» Task to carry out
Return the lines below exactly as they appear, please, starting with the first and ending with the one that contains "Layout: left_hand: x".

» Items from a data source
↓
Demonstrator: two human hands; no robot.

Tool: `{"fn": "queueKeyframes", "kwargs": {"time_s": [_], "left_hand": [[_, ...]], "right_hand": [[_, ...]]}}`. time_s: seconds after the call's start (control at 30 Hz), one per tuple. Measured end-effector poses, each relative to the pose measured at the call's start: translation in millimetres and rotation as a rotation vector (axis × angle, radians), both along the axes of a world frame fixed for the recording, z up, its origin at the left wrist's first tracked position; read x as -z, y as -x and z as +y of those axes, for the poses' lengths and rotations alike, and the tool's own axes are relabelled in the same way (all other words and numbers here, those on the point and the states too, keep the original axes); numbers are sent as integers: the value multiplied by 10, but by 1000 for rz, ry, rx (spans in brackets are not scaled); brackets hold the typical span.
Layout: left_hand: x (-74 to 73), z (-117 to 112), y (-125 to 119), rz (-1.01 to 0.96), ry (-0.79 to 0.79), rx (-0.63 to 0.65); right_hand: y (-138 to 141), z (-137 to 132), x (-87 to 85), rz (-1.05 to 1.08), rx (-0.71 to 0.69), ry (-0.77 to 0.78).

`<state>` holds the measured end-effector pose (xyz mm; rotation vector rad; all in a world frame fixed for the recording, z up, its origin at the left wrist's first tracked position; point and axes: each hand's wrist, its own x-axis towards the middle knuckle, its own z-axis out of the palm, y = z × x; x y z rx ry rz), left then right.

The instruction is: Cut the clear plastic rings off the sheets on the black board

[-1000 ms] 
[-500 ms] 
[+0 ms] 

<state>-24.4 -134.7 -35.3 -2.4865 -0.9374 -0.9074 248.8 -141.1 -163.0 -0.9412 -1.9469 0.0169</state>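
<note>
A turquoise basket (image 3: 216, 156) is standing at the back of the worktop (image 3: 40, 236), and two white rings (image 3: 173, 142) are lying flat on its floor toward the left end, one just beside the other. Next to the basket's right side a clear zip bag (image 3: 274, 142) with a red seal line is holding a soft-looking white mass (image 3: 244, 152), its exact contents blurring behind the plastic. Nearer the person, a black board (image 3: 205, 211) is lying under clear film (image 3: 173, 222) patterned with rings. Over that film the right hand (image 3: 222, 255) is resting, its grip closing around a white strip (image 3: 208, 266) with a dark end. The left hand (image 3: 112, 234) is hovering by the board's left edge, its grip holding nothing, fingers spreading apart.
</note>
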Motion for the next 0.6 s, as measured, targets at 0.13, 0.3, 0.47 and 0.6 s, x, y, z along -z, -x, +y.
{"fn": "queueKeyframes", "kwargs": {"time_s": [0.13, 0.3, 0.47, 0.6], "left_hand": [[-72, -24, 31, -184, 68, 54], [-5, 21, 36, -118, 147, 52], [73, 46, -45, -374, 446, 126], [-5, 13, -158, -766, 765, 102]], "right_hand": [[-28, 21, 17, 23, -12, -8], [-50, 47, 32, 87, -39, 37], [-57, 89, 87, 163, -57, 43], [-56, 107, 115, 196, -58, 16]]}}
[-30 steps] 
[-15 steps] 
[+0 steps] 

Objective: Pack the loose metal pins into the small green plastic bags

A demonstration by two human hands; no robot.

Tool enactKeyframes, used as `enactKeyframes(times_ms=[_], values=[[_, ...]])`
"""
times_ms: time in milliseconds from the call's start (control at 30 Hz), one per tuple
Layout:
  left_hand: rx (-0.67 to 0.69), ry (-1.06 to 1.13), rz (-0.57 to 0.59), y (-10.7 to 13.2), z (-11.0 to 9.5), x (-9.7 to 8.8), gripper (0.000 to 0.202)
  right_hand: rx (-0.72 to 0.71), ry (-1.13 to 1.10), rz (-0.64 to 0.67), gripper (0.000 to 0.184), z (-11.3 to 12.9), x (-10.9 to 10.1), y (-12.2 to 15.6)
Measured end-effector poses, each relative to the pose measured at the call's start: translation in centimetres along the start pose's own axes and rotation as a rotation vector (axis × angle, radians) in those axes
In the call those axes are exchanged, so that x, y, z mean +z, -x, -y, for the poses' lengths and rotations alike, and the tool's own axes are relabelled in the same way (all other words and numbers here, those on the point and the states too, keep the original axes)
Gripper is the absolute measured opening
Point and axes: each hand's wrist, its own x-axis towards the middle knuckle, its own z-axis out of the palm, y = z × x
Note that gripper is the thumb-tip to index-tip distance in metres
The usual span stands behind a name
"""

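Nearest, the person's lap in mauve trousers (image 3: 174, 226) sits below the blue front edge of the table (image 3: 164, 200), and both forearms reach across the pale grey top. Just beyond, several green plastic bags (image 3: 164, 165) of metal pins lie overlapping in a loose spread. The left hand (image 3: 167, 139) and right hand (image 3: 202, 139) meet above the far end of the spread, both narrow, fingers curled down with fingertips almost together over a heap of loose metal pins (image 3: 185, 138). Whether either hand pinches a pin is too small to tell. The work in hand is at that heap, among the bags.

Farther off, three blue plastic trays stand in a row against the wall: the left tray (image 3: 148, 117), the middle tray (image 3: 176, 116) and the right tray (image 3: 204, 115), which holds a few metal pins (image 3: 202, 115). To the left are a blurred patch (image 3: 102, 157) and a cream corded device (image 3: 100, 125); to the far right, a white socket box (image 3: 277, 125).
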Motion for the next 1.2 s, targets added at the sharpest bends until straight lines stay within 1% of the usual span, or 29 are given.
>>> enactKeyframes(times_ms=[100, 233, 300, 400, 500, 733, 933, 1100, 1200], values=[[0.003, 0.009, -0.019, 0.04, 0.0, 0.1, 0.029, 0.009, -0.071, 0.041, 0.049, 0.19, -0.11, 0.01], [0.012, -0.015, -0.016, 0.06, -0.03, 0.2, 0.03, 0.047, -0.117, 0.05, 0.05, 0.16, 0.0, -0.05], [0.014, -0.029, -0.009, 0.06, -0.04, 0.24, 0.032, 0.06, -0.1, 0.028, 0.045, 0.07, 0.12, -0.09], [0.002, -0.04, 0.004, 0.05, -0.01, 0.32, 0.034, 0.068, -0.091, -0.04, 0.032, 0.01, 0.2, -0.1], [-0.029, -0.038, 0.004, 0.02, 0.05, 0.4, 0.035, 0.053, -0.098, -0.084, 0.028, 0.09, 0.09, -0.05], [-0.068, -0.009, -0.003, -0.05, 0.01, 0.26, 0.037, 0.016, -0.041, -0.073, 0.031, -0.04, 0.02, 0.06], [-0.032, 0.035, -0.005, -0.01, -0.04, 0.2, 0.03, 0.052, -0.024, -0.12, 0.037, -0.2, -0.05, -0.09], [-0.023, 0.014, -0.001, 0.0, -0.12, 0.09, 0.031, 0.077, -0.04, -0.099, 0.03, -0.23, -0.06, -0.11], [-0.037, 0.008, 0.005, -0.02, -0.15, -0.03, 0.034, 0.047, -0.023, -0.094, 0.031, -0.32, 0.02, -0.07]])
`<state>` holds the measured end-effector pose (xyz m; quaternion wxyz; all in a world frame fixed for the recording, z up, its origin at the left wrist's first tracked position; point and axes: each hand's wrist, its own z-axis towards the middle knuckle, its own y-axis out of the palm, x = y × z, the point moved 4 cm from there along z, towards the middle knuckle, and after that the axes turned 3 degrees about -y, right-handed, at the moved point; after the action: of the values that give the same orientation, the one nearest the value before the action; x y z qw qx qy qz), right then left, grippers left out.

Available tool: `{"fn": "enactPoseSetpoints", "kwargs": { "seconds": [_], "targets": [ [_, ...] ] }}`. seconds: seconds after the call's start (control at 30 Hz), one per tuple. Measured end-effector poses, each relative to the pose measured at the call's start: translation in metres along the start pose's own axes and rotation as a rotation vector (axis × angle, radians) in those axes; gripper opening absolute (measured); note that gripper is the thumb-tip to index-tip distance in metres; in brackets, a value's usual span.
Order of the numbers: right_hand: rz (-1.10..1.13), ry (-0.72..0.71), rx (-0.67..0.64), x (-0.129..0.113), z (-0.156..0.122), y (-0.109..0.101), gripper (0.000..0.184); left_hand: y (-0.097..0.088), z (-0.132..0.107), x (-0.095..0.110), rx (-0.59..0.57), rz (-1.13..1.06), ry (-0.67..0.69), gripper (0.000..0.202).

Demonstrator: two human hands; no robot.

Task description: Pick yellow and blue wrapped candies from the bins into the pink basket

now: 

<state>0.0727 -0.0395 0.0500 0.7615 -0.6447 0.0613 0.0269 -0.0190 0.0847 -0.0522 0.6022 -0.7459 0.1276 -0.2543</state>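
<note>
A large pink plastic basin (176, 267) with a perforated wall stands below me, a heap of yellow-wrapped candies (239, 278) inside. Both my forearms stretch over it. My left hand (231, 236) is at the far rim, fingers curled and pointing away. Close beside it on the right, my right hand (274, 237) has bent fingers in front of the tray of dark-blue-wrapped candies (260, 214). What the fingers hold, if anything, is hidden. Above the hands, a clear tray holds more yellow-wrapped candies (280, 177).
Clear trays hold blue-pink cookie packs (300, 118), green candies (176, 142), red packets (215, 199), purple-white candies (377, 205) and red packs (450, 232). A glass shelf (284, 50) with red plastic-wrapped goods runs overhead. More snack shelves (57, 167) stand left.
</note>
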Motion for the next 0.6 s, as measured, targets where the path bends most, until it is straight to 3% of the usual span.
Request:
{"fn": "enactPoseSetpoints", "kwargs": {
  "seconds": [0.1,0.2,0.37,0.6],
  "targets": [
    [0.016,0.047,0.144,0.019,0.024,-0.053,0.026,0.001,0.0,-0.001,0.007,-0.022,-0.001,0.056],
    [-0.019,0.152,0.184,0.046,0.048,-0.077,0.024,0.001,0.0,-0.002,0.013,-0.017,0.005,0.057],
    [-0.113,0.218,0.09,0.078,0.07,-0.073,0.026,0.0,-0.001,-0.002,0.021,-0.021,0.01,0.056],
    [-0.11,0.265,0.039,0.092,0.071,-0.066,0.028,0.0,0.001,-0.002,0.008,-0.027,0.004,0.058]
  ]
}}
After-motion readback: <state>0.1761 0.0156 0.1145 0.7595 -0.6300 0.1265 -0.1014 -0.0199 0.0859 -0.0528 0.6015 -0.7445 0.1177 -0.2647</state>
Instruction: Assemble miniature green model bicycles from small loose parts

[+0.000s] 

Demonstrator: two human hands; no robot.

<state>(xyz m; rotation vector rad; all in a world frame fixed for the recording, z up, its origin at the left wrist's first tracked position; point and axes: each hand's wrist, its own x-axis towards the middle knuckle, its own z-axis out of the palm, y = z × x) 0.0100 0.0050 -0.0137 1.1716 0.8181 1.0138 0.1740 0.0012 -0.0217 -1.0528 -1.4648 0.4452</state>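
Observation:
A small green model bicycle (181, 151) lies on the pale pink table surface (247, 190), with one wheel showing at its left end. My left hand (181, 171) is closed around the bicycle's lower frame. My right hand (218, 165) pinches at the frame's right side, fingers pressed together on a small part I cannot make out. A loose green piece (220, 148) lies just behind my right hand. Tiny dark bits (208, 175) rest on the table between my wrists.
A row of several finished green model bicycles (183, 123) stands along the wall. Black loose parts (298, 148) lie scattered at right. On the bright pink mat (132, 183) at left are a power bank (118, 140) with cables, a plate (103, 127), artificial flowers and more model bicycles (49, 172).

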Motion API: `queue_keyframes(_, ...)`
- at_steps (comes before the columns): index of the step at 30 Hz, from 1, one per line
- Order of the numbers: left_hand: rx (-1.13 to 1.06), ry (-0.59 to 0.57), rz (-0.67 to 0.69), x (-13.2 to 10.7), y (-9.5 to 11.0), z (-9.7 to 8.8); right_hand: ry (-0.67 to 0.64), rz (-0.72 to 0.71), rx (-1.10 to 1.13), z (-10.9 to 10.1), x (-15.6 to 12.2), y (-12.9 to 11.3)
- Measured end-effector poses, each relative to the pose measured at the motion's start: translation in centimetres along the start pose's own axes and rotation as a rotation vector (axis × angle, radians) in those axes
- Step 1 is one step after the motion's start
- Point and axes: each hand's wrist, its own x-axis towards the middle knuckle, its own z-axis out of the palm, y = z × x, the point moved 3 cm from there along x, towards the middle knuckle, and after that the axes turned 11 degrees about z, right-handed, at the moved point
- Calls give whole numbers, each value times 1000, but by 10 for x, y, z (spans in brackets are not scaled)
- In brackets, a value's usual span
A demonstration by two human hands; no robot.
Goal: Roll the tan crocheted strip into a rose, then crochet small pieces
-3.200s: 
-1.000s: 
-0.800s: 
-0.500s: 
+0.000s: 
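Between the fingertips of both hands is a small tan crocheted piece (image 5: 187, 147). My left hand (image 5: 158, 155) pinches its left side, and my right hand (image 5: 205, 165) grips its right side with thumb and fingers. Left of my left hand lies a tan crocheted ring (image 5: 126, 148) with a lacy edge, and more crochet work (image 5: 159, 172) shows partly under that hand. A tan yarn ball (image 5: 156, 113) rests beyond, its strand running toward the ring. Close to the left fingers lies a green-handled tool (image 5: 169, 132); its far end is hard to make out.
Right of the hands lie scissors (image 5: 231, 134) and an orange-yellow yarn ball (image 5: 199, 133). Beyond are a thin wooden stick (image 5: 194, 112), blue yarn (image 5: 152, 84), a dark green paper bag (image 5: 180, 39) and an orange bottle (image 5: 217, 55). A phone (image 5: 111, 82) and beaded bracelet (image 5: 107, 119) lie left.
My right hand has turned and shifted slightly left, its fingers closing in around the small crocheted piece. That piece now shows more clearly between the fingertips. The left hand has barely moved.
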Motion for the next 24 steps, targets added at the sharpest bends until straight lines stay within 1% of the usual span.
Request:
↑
» Exercise result
Demonstrator: two human hands; no robot.

Tool: `{"fn": "queueKeyframes", "kwargs": {"time_s": [_], "left_hand": [[_, ...]], "right_hand": [[_, ...]]}}`. time_s: seconds after the call's start (control at 30 Hz), one per tuple. Measured end-effector poses, each relative to the pose measured at the call's start: translation in millimetres and rotation as a rotation vector (axis × angle, radians), both along the axes of a world frame fixed for the recording, z up, its origin at the left wrist's first tracked position; read x as -z, y as -x and z as +y of those axes, for the poses' lengths and rotations alike, and the tool's own axes are relabelled in the same way (all other words and numbers here, those on the point and the states too, keep the original axes); numbers are sent as integers: the value multiplied by 10, but by 1000 for rz, ry, rx (spans in brackets are not scaled); brackets hold the typical span.
Layout: left_hand: x (-74 to 73), z (-117 to 112), y (-125 to 119), rz (-1.01 to 0.96), ry (-0.79 to 0.79), rx (-0.63 to 0.65); right_hand: y (-138 to 141), z (-137 to 132), x (-87 to 85), rz (-1.05 to 1.08), rx (-0.71 to 0.69), ry (-0.77 to 0.78).

This concludes the output for the exercise.